**Data block**
"""

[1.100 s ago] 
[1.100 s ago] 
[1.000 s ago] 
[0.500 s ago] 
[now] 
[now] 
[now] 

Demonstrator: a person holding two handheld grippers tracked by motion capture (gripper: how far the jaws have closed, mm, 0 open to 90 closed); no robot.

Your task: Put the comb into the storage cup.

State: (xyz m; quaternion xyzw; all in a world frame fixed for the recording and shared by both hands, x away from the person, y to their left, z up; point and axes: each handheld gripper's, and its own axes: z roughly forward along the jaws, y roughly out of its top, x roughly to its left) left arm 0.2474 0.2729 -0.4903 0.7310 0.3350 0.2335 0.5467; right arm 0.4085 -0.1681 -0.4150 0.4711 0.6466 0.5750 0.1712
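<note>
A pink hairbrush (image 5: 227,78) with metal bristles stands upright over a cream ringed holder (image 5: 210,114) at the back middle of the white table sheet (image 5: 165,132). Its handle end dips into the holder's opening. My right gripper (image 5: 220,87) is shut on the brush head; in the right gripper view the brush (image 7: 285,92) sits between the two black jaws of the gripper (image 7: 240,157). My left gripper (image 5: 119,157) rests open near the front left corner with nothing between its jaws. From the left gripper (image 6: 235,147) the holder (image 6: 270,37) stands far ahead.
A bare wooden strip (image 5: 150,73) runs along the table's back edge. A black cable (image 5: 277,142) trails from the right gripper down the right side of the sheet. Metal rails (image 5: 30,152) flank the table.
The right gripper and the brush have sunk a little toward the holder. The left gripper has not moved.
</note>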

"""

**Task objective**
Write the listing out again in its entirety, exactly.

**Task solution**
[1.100 s ago] 
[1.100 s ago] 
[1.000 s ago] 
[0.500 s ago] 
[now] 
[now] 
[now] 

Demonstrator: a person holding two handheld grippers tracked by motion capture (gripper: how far the jaws have closed, mm, 0 open to 90 closed); no robot.

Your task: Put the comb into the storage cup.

State: (xyz m; quaternion xyzw; all in a world frame fixed for the recording and shared by both hands, x away from the person, y to their left, z up; point and axes: each handheld gripper's, and its own axes: z roughly forward along the jaws, y roughly out of its top, x roughly to its left) left arm 0.2474 0.2729 -0.4903 0.7310 0.3350 0.2335 0.5467; right arm 0.4085 -0.1681 -0.4150 0.4711 0.6466 0.5750 0.1712
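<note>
A pink hairbrush (image 5: 227,78) with metal bristles stands upright over a cream ringed holder (image 5: 210,114) at the back middle of the white table sheet (image 5: 165,132). Its handle end dips into the holder's opening. My right gripper (image 5: 220,87) is shut on the brush head; in the right gripper view the brush (image 7: 285,92) sits between the two black jaws of the gripper (image 7: 240,157). My left gripper (image 5: 119,157) rests open near the front left corner with nothing between its jaws. From the left gripper (image 6: 235,147) the holder (image 6: 270,37) stands far ahead.
A bare wooden strip (image 5: 150,73) runs along the table's back edge. A black cable (image 5: 277,142) trails from the right gripper down the right side of the sheet. Metal rails (image 5: 30,152) flank the table.
The right gripper and the brush have sunk a little toward the holder. The left gripper has not moved.
</note>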

This answer requires no additional content.